◆ **Prompt**: What is needed is an exact transcription of every entry below.

◆ **Data supplied**:
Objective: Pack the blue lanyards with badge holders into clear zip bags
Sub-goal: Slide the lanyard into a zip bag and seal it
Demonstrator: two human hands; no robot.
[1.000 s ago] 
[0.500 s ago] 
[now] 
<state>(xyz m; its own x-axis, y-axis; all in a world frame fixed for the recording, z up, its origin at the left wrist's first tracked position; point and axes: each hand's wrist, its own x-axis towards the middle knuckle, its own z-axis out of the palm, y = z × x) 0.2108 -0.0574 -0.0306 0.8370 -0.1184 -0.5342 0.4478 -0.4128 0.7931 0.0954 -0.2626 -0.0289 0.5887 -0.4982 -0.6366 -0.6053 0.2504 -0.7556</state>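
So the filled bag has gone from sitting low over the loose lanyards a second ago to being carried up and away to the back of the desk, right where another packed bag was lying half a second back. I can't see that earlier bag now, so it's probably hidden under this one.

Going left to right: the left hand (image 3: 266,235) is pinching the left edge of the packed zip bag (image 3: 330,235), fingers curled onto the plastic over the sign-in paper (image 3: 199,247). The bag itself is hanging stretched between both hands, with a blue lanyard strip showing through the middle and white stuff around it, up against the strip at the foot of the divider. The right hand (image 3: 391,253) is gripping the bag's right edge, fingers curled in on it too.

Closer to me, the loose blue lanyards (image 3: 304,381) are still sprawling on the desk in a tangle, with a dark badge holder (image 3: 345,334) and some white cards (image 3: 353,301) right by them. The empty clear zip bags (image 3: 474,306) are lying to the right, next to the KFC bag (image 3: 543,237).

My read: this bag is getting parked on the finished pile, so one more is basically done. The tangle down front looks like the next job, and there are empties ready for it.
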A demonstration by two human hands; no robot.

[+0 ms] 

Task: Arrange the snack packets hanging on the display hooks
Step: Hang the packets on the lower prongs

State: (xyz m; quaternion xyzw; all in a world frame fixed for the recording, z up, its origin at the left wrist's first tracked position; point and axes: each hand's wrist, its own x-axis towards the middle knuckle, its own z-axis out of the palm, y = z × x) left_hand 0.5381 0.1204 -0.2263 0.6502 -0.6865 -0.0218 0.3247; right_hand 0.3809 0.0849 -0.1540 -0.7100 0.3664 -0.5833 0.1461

◆ **Exercise response**:
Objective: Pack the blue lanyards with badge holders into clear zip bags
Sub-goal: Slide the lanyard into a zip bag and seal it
Demonstrator: two human hands; no robot.
[1.000 s ago] 
[0.500 s ago] 
[now] 
<state>(xyz m; its own x-axis, y-axis; all in a world frame fixed for the recording, z up, its origin at the left wrist's first tracked position; point and axes: each hand's wrist, its own x-axis towards the middle knuckle, its own z-axis out of the palm, y = z × x) 0.2108 -0.0574 -0.0306 0.8370 -0.1184 -0.5342 0.4478 -0.4128 0.7931 0.0954 -0.2626 -0.0289 0.5887 -0.4982 -0.6366 -0.6053 0.2504 -0.7556</state>
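So the filled bag has gone from sitting low over the loose lanyards a second ago to being carried up and away to the back of the desk, right where another packed bag was lying half a second back. I can't see that earlier bag now, so it's probably hidden under this one.

Going left to right: the left hand (image 3: 266,235) is pinching the left edge of the packed zip bag (image 3: 330,235), fingers curled onto the plastic over the sign-in paper (image 3: 199,247). The bag itself is hanging stretched between both hands, with a blue lanyard strip showing through the middle and white stuff around it, up against the strip at the foot of the divider. The right hand (image 3: 391,253) is gripping the bag's right edge, fingers curled in on it too.

Closer to me, the loose blue lanyards (image 3: 304,381) are still sprawling on the desk in a tangle, with a dark badge holder (image 3: 345,334) and some white cards (image 3: 353,301) right by them. The empty clear zip bags (image 3: 474,306) are lying to the right, next to the KFC bag (image 3: 543,237).

My read: this bag is getting parked on the finished pile, so one more is basically done. The tangle down front looks like the next job, and there are empties ready for it.
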A demonstration by two human hands; no robot.

[+0 ms] 

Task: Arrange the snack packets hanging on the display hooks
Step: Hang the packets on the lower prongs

State: (xyz m; quaternion xyzw; all in a world frame fixed for the recording, z up, its origin at the left wrist's first tracked position; point and axes: each hand's wrist, its own x-axis towards the middle knuckle, its own z-axis out of the palm, y = z × x) left_hand 0.5381 0.1204 -0.2263 0.6502 -0.6865 -0.0218 0.3247; right_hand 0.3809 0.0849 -0.1540 -0.7100 0.3664 -0.5833 0.1461

The answer is complete.